Clickhouse: Creating a materialized view for calculating histogram data

Created on 18 Dec 2019 · 4Comments · Source: ClickHouse/ClickHouse

I have created a table:

CREATE TABLE results
(
    id UUID,
    date_time DateTime,
    item_id UInt32,
    value UInt16
) ENGINE = MergeTree()
PARTITION BY toYYYYMMDD(date_time)
ORDER BY (date_time, item_id);

And I want to create a materialized view to store hourly histogram data for value. For example;

I expect an output like this:

toStartOfHour          item_id    value    count
2019-12-18 00:00:00    1          0        4       /* number of rows with value between 0 and 100 and date_time between 2019-12-18 00:00:00 and 2019-12-18 01:00:00 */
2019-12-18 00:00:00    1          100      7       /* number of rows with value between 100 and 200 and date_time between 2019-12-18 00:00:00 and 2019-12-18 01:00:00 */

Number of rows with value between 100 and 0, and date_time between 2019-12-18 00:00:00 and 2019-12-18 01:00:00. I have tried something like this:

CREATE MATERIALIZED VIEW results_histogram_by_hour
ENGINE = AggregatingMergeTree()
PARTITION BY toYYYYMMDD(date_time)
ORDER BY (date_time, item_id)
POPULATE
AS SELECT toStartOfHour(date_time) AS date_time,
          item_id,
          multiply(floor(value / 100), 100) AS value,
          countState() AS count
FROM results
GROUP BY date_time,
         item_id,
         value;

This materialized view definition works when populated. But with time and new rows, it gets wrong. How wrong? I don't know. I couldn't find a pattern.

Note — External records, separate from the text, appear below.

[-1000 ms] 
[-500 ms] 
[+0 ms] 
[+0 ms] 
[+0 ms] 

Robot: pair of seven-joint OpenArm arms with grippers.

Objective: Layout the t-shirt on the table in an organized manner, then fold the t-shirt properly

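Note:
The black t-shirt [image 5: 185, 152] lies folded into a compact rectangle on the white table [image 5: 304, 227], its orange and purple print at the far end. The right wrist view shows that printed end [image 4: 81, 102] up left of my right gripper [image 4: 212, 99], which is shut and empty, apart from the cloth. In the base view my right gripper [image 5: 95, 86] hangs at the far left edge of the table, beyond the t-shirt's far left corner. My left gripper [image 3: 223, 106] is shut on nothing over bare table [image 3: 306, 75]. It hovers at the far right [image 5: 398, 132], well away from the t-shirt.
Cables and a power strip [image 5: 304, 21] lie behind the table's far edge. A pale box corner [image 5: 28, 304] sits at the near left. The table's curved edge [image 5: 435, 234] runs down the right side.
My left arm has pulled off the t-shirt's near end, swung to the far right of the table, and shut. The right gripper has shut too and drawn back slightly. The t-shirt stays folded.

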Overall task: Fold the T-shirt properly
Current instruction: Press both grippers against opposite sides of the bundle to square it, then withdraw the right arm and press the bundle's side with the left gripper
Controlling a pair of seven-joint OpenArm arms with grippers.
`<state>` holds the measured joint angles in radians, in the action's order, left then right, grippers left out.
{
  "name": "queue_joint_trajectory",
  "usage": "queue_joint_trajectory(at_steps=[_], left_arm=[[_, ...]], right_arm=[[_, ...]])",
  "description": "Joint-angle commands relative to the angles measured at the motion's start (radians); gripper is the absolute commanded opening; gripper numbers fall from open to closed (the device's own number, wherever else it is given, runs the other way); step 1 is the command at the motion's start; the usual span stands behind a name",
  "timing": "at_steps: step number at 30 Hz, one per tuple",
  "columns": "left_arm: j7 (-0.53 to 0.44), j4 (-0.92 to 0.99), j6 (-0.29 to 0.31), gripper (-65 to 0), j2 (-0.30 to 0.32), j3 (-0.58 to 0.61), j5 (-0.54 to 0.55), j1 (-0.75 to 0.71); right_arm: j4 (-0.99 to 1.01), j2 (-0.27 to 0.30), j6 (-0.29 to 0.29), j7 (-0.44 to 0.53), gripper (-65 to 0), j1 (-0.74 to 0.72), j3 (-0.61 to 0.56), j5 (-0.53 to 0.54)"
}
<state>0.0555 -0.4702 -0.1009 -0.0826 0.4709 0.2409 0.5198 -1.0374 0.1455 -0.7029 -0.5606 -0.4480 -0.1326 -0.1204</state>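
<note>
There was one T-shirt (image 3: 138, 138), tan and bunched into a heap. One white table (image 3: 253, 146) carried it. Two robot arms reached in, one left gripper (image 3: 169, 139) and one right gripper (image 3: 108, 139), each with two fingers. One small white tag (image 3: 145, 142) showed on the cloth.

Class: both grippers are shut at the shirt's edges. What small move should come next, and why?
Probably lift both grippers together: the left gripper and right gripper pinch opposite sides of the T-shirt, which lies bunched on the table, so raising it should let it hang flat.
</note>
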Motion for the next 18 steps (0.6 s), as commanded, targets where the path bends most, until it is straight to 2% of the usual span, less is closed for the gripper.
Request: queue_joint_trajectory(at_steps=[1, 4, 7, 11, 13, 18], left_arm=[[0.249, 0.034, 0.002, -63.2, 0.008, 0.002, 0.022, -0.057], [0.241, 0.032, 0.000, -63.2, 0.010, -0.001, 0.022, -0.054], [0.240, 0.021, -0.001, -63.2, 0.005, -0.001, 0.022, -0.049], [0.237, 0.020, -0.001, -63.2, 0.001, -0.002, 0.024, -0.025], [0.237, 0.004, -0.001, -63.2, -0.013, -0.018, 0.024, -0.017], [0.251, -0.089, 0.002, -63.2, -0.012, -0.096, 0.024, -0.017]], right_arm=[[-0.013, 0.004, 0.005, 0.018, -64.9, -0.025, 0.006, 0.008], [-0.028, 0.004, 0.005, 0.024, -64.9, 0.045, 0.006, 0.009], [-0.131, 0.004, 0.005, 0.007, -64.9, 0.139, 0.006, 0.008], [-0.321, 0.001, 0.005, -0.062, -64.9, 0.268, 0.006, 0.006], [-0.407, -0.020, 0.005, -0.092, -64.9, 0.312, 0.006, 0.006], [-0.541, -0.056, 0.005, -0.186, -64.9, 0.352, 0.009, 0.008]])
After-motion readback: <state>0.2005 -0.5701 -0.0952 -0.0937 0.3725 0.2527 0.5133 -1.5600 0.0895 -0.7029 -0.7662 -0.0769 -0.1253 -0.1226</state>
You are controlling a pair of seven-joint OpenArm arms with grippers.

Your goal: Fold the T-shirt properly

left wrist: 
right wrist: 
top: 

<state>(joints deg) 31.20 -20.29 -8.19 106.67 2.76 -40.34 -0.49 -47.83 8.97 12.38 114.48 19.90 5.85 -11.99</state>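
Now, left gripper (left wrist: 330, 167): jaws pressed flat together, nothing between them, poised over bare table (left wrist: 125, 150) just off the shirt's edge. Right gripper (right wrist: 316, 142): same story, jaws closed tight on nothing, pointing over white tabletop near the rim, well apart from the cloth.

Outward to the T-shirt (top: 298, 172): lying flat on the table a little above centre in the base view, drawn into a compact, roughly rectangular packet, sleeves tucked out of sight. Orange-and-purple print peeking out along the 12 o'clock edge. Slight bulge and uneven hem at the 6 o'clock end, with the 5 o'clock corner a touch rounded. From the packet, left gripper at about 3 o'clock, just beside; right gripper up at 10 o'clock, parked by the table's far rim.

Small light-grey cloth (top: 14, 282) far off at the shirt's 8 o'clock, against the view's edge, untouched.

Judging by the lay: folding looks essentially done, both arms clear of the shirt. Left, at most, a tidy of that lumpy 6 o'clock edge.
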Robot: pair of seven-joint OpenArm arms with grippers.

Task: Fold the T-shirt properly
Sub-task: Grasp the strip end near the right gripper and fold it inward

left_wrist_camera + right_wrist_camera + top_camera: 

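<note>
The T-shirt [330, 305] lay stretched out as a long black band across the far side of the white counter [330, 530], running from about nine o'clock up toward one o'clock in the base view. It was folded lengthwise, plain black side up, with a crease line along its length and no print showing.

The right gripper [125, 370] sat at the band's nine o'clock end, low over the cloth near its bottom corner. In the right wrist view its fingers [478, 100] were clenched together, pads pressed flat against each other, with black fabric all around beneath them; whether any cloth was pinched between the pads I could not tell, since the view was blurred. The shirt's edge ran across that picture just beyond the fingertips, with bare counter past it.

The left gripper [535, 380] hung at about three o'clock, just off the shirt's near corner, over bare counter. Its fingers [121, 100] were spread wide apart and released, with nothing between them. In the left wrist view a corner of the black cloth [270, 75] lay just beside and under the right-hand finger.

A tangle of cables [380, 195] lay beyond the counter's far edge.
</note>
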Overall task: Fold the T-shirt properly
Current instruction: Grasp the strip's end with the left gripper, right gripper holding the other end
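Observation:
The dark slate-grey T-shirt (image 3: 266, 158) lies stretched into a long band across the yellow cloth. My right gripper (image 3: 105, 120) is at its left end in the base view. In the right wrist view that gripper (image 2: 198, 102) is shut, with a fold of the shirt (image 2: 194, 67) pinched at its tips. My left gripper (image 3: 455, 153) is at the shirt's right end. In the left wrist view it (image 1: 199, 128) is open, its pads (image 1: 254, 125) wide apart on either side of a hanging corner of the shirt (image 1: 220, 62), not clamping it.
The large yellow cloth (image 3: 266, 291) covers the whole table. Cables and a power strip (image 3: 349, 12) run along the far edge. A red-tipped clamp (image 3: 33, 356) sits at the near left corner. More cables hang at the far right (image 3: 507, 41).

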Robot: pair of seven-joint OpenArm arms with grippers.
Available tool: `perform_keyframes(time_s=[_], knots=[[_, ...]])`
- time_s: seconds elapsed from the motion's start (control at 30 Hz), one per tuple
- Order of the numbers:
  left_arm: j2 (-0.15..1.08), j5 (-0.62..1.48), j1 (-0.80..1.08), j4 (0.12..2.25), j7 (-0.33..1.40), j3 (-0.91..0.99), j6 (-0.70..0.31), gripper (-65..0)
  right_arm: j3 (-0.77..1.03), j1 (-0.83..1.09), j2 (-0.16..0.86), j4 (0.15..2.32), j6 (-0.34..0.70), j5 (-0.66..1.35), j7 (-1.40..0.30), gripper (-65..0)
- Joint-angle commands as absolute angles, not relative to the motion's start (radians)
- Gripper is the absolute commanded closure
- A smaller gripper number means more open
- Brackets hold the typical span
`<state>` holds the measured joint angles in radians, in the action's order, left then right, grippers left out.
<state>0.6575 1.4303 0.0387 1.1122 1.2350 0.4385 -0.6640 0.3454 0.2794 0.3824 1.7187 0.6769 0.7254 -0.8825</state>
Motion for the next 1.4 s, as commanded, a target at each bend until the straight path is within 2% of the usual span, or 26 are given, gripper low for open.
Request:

I am not sure if I found a bug on clickhouse or I am doing something wrong.

Is my materialized view definition correct?

question

Source

th0th

Most helpful comment

ENGINE = AggregatingMergeTree() ... ORDER BY (date_time, item_id)

Should be ORDER BY (date_time, item_id, value)

In your case value have been corrupted during merge -- reduced by any function over (date_time, item_id)

You don't need AggregatingMergeTree + countState -- it's overkill
SummingMergeTree / sum(toUInt64(1)) as cnt is enough.
Or simpleAggregationFunction sum + AggregatingMergeTree

den-crane on 18 Dec 2019

👍2

All 4 comments

ENGINE = AggregatingMergeTree() ... ORDER BY (date_time, item_id)

Should be ORDER BY (date_time, item_id, value)

In your case value have been corrupted during merge -- reduced by any function over (date_time, item_id)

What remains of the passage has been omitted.